### The task
Throughout the material below, tally the lines containing "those" and give the total with no accompanying text.

### Data shown
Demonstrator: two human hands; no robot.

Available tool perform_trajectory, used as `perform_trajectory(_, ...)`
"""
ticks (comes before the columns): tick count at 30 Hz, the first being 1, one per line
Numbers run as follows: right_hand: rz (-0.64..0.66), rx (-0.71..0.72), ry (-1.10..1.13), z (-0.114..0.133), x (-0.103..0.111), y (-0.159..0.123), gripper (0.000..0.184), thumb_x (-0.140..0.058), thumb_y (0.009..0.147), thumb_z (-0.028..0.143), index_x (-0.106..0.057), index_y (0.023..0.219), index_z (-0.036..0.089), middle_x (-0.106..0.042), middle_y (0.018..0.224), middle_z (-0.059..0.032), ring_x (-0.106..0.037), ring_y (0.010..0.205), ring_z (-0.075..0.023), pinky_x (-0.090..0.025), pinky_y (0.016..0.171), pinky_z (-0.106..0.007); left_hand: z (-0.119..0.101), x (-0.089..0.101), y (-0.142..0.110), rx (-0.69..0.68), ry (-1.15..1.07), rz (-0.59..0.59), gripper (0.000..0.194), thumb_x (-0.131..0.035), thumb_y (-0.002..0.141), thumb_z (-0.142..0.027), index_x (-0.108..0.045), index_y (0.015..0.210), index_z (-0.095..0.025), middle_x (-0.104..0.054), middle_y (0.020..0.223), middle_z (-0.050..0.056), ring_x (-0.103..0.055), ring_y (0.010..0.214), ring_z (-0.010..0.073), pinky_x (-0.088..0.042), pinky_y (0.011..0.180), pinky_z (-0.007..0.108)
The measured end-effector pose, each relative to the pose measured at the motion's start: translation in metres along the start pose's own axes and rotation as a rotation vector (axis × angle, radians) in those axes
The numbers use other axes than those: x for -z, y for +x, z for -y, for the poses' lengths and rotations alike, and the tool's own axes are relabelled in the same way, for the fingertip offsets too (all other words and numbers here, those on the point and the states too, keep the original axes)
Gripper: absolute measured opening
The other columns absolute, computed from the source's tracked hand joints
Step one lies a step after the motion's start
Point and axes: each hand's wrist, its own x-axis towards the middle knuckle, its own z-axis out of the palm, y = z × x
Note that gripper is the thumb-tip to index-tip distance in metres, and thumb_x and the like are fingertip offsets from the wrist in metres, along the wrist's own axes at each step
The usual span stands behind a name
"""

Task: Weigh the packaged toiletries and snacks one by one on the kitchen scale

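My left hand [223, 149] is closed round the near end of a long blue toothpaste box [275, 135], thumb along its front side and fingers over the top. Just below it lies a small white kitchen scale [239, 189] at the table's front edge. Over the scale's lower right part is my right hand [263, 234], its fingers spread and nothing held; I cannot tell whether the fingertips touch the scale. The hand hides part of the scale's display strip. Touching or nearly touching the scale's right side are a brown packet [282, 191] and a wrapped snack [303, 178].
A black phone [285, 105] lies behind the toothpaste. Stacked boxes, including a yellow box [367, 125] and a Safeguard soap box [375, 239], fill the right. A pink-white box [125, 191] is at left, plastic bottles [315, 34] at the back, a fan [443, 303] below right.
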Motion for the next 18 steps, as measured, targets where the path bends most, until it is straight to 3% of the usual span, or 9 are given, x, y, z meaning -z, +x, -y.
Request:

### Completed task
2